Marian wants us to be inspired by the music by Gillian Welch at toads and her music brought me back to 1990 when I spent 4 months in the city of Oak Ridge Tennessee, doing research. As a place this was probably one of the strangest places I have stayed. Personally I lived in a dormitory that was built for mid-level clerks during the war, when Oak Ridge was sealed of as part of the Manhattan Project to build an Atomic bomb. My work took me to research facilities that where located in the area of X-10 where the worlds oldest reactor was located. I soon learned that the important stuff was done in Y-12 where the Uranium 235 was carefully separated to build “Little Boy” that was built and dropped in Hiroshima. I recall an old man living in the same dorm who looked with contempt on me at the laundromat when he learned that I spent my time at X-10 and not Y-12.


February 27, 2015

24 responses to “Why-twelve?

  1. How very interesting! And the snobbery involved with working in different sections. Everytime I go to TN to visit my mother, I have to go through Oak Ridge. Several years ago, a physicist from there, whose information and application I reviewed and approved for licensure as an engineer in VA told me, if you are ever coming through, call me. I will give you a tour. I think it is one of the most fascinating days I have spent! he gave me some history similar to what you have given us. It is hard to imagine all of that when one looks at the river and surrounding mountains, trees, etc. such a beautiful area and yet, so much there beyond our common knowledge. This poem reminded me of the Manhattan project and little boy. And then of course, Hiroshima. Hiroshima has been beautifully rebuilt. it is incredible. Of course, the Hiroshima Palace was totally destroyed but has been built to its former beauty and the gardens around it. Amazing how people and the earth rebuilds.
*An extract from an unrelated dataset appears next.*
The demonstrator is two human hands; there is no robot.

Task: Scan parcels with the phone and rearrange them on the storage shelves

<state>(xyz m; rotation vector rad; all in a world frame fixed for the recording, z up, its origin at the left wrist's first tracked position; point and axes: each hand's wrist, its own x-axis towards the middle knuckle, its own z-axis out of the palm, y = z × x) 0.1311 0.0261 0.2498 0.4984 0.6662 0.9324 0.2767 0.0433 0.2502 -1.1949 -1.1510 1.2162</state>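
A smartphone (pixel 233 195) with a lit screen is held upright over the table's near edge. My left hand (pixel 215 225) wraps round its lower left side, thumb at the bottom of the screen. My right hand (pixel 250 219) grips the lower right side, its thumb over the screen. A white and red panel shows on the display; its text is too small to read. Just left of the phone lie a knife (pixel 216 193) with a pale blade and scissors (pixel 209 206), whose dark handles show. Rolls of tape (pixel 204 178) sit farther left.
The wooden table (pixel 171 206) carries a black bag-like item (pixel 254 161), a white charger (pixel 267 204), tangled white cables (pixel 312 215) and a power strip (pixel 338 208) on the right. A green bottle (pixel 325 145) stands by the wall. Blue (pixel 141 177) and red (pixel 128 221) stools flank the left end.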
  2. “The Girls of Atomic City: The Untold Story of the Women Who Helped Win World War II” if you haven’t read that yet you’d enjoy it having been there for a visit.
    “working shifts for little boy
    — to end it all” Hmmmmm, if only it had ended war for all time. We never learn.

  3. what an interesting story of your life bjorn…
    i wonder if they realized what they were really accomplishing until
    tht bomb went off…had to be pretty terrifying…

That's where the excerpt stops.